## THE TASK
The answer must consist only of the lines from the line with "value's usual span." to the line with "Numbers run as", both included, exactly as they stand below.

[Saved data entries]

----------------------------------------

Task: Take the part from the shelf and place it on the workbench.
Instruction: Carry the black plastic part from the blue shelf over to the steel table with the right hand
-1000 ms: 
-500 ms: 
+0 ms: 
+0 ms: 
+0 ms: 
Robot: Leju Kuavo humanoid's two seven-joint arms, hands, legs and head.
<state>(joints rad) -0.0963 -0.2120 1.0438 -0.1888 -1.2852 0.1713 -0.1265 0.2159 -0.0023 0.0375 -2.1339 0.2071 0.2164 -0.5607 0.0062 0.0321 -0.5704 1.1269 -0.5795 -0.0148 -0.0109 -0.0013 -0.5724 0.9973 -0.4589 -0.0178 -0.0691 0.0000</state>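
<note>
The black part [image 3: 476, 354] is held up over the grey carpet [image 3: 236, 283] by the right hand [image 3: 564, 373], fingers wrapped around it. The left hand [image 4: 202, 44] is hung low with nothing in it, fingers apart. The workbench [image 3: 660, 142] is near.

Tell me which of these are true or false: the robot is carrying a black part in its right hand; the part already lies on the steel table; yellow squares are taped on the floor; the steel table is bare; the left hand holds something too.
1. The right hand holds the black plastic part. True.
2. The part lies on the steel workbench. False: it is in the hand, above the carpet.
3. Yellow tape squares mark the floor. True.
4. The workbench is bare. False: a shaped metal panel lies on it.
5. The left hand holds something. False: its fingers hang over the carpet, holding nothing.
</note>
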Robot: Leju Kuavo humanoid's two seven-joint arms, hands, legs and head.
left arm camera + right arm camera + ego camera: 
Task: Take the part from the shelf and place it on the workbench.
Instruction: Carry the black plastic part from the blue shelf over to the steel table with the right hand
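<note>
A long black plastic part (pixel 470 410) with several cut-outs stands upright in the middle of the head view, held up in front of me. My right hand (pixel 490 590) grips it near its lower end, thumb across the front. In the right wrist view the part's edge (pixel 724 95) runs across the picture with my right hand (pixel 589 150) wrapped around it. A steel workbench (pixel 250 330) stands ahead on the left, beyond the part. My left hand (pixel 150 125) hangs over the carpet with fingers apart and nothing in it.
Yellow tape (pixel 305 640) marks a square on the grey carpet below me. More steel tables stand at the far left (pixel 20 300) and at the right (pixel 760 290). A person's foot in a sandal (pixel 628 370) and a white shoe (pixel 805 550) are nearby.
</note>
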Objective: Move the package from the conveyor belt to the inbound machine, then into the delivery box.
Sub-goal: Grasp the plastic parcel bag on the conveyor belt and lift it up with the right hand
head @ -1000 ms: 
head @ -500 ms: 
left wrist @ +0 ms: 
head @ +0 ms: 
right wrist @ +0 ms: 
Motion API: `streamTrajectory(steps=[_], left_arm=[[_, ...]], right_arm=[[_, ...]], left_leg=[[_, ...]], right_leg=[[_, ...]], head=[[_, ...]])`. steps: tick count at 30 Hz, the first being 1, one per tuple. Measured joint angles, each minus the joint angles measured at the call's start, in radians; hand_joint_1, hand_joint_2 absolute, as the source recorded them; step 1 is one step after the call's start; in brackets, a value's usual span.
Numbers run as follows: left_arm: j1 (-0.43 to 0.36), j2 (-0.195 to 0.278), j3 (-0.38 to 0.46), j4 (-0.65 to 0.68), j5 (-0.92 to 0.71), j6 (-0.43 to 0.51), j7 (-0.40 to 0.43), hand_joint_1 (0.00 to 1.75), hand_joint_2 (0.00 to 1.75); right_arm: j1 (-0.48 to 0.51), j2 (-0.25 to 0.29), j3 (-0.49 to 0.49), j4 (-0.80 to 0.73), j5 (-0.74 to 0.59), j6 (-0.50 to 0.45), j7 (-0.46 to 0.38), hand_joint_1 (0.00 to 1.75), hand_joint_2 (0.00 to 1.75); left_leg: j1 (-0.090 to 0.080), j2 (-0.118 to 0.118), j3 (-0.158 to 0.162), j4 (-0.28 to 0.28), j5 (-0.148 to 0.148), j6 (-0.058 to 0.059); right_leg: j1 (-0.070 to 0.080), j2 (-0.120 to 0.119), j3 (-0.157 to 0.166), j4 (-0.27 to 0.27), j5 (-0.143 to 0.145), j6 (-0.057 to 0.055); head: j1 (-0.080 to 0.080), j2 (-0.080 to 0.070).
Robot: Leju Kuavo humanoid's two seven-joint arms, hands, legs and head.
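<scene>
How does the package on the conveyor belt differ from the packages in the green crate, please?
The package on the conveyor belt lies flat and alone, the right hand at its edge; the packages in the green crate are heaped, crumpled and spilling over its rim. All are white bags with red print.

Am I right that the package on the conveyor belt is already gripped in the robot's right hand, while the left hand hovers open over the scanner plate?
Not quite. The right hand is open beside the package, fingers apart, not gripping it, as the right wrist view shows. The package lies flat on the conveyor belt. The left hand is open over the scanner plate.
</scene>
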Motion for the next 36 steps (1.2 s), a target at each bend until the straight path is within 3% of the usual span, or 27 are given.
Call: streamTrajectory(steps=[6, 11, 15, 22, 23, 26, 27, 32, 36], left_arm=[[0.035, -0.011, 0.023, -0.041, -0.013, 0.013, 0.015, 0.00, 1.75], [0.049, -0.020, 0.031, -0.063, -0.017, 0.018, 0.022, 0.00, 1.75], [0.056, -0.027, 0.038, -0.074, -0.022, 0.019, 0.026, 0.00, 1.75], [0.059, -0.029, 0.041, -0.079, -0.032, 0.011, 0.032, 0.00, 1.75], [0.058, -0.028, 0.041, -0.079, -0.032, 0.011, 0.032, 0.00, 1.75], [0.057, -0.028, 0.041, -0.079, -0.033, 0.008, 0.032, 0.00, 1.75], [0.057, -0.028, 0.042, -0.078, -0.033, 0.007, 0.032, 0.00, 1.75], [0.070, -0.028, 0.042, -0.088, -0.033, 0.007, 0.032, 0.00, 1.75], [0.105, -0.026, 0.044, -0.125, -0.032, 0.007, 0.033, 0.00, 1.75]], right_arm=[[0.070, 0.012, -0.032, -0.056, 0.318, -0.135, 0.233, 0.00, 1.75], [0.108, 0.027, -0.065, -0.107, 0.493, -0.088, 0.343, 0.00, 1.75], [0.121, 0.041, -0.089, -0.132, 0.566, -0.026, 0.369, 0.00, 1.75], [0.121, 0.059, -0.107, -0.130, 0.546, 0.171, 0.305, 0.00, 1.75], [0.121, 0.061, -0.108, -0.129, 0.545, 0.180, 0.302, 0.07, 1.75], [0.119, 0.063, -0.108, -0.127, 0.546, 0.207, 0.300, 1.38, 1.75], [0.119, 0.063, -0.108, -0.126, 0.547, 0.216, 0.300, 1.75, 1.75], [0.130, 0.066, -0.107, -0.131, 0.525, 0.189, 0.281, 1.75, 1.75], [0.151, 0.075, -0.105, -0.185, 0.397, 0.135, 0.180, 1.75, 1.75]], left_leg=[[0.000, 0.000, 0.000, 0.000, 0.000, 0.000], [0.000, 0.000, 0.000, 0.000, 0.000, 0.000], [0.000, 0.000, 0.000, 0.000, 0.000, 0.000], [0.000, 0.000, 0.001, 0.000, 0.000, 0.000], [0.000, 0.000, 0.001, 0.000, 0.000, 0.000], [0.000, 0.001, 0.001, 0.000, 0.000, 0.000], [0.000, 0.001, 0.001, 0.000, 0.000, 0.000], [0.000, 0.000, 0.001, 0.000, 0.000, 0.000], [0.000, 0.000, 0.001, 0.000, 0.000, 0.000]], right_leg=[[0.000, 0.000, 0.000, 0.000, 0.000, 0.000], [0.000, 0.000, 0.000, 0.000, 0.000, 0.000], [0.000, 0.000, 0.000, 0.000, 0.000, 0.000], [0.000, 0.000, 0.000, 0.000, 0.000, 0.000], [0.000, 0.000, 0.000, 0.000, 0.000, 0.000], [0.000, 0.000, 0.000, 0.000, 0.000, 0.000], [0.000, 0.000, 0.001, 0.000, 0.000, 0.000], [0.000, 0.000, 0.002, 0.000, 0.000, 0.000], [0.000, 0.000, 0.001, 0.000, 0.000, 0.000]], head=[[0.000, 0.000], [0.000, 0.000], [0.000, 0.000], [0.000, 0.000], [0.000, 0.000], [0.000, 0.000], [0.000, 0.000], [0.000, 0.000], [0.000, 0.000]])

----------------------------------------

## WRITTEN RESPONSE
Motion API: `streamTrajectory(steps=[_], left_arm=[[_, ...]], right_arm=[[_, ...]], left_leg=[[_, ...]], right_leg=[[_, ...]], head=[[_, ...]])`. steps: tick count at 30 Hz, the first being 1, one per tuple. Measured joint angles, each minus the joint angles measured at the call's start, in radians; hand_joint_1, hand_joint_2 absolute, as the source recorded them; step 1 is one step after the call's start; in brackets, a value's usual span.
Numbers run as follows: left_arm: j1 (-0.43 to 0.36), j2 (-0.195 to 0.278), j3 (-0.38 to 0.46), j4 (-0.65 to 0.68), j5 (-0.92 to 0.71), j6 (-0.43 to 0.51), j7 (-0.40 to 0.43), hand_joint_1 (0.00 to 1.75), hand_joint_2 (0.00 to 1.75); right_arm: j1 (-0.48 to 0.51), j2 (-0.25 to 0.29), j3 (-0.49 to 0.49), j4 (-0.80 to 0.73), j5 (-0.74 to 0.59), j6 (-0.50 to 0.45), j7 (-0.46 to 0.38), hand_joint_1 (0.00 to 1.75), hand_joint_2 (0.00 to 1.75); left_leg: j1 (-0.090 to 0.080), j2 (-0.118 to 0.118), j3 (-0.158 to 0.162), j4 (-0.28 to 0.28), j5 (-0.148 to 0.148), j6 (-0.058 to 0.059); right_leg: j1 (-0.070 to 0.080), j2 (-0.120 to 0.119), j3 (-0.157 to 0.166), j4 (-0.27 to 0.27), j5 (-0.143 to 0.145), j6 (-0.057 to 0.055); head: j1 (-0.080 to 0.080), j2 (-0.080 to 0.070).

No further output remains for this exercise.